Funny to think but at the moment of this writing (730, March 24, 2008) Carol is in an airplane flying somewhere between California and Texas.  That’s where she will next set down in Dallas TX for transfer to a flight to La Guardia.   She is going to NY, NY for a conference, where she will participate in an international panel on creativity and dance.

I could have gone.  I like Manhattan.  But the last few springs I have traveled off to conventions, I come back and within a week I am sick with something, sometimes just a cold, but one spring I got bronchitis, so I decided a few weeks back that I would not go with her and felt bad about that, until it came time for the trip and then I was glad I had decided not to travel because I am feeling so darn pooped out.  

I am getting my usual spring allergy attack and still do not seem to have adjusted to the change in the clock.  I wake up these days at around 530 and can’t get back to sleep no matter how I try.  So I get six or six and a half hours sleep.  That’s just not enough.
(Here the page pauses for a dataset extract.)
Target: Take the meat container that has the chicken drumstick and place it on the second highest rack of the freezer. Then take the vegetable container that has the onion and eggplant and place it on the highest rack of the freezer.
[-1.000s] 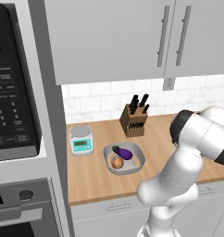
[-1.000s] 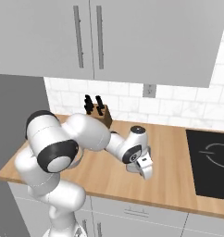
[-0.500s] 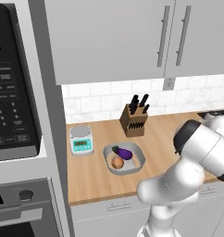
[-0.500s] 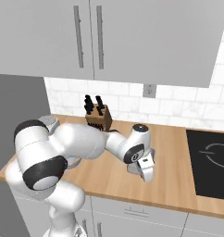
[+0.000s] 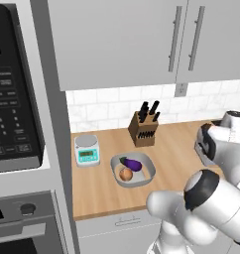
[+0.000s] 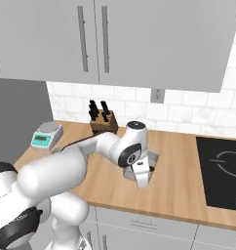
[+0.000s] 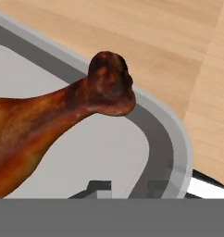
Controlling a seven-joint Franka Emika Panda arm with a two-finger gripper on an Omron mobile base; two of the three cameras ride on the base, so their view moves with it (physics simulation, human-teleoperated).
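Nothing is in the freezer yet: the hand [image 6: 141,172] is down at the rim of the meat container [image 7: 171,139], fingers narrowed astride its wall beside the chicken drumstick [image 7: 49,125], while the vegetable container [image 5: 133,169] sits untouched mid-frame on the tabletop [image 5: 99,193].

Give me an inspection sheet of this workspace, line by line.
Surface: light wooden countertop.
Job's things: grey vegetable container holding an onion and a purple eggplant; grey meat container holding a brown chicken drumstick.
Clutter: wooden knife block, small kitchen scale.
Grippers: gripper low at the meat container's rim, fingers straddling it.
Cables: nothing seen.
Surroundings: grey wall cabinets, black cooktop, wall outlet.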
I have a few days here that I might use to rest up.  The last quarter isn’t quite wrapped up.  I am waiting for the Teaching Assistants I supervise to post their grades, but I do have things pretty well set up for my class next quarter.  The problem though I am learning is that to rest up one must be able to relax.
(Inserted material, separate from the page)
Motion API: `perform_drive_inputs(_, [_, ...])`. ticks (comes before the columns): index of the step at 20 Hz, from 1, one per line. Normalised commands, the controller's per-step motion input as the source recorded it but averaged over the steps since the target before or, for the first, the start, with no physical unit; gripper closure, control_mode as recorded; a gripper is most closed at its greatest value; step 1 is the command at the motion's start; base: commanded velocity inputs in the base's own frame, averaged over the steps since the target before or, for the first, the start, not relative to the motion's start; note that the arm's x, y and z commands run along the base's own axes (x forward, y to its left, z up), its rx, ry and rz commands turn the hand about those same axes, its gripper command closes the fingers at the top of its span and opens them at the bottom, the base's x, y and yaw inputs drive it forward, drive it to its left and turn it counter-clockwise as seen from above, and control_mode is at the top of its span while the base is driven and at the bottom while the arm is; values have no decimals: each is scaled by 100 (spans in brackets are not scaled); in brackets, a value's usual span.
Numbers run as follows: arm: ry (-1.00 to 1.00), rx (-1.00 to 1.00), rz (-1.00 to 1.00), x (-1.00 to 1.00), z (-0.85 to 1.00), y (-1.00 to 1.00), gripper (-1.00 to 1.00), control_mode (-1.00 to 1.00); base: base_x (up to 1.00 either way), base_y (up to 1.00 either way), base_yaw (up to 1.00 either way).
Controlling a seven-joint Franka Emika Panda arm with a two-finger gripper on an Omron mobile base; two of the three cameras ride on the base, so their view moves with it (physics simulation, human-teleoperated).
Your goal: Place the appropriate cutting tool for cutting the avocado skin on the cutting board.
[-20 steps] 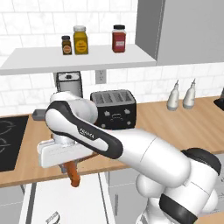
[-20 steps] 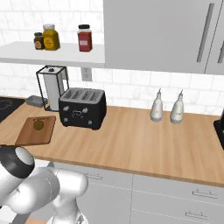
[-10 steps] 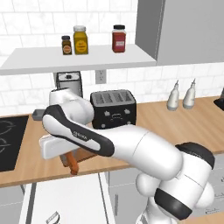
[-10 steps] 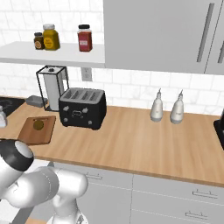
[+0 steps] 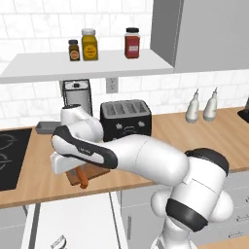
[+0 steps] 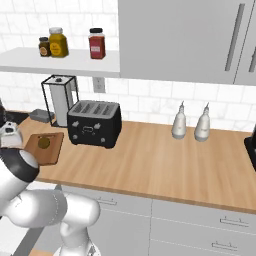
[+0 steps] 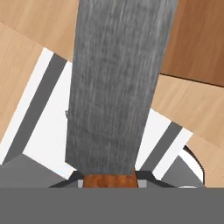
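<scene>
My gripper is shut on the paring knife, whose orange-red handle hangs just over the front edge of the counter. The brown wooden cutting board lies right behind it, mostly hidden by my arm. From the right base view the cutting board shows whole, with the small olive-brown avocado on it. In the hand view the dark-grey blade of the knife runs up from my gripper, and a corner of the cutting board lies beyond its tip.
A black toaster stands behind the board, a paper towel holder and a small grey tray to its left. The stove is at far left. Two bottles stand far right. A shelf with jars hangs above.
The arm has lifted the knife from below the counter's front edge up and inward, to the near edge of the cutting board.
</scene>
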Motion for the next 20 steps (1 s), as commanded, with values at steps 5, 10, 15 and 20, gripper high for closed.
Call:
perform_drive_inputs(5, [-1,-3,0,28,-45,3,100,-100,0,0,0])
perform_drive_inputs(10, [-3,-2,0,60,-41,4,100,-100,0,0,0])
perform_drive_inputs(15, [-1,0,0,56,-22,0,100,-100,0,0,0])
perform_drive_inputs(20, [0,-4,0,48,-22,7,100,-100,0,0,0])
Being tired and having a little time off might seem an opportune time to relax.  But being tired is not the same thing as being relaxed, and having the time to relax doesn’t mean one will do so.  I mean I would like to give it a go, but I don’t think I know how to relax.  I need perhaps to take some classes in the art of relaxation.  I should perhaps consult with niece Caroline who majored in Leisure Studies on some things I might read about how to relax.

But that’s a problem itself.  Reading up on relaxation isn’t the same thing as relaxing.  In fact getting up a reading list on how to relax seems a kind of chore that runs contrary to one’s overall goal—i.e. to achieve a state of relaxation.

The metaphor is low but it seems to me there should be some sort of relaxation sphincter somewhere in the psyche.  When I attend to my bodily functions I am only able to do so by the relaxation of certain sphincters, and I must say—at the risk of appearing perverse, polymorphous—that I experience the relaxation of said sphincters as very positive.  Yes, true nothing is done precisely but something is accomplished.  Or the other way around perhaps.

I should go no further with the sphincter metaphor.  But the fact that I can’t find that sphincter, if there is one, and that I can’t even conceive of relaxation as something other than a problem with possible metaphysical dimensions would seem to indicate I am pretty far from being relaxed.

One Reply to “Relaxation”

  1. Take a yoga class that includes meditaion time, or get a massage. Also practive relaxation breathing. Breath in for a slow count of 4 hold it for 2 and exhale 4. You have to take a deep breath into your stomach, (like when singing as you mentioned in a previous entry). I use this at the Dentist. I believe I was born with a natural talent to relax, it’s a gift.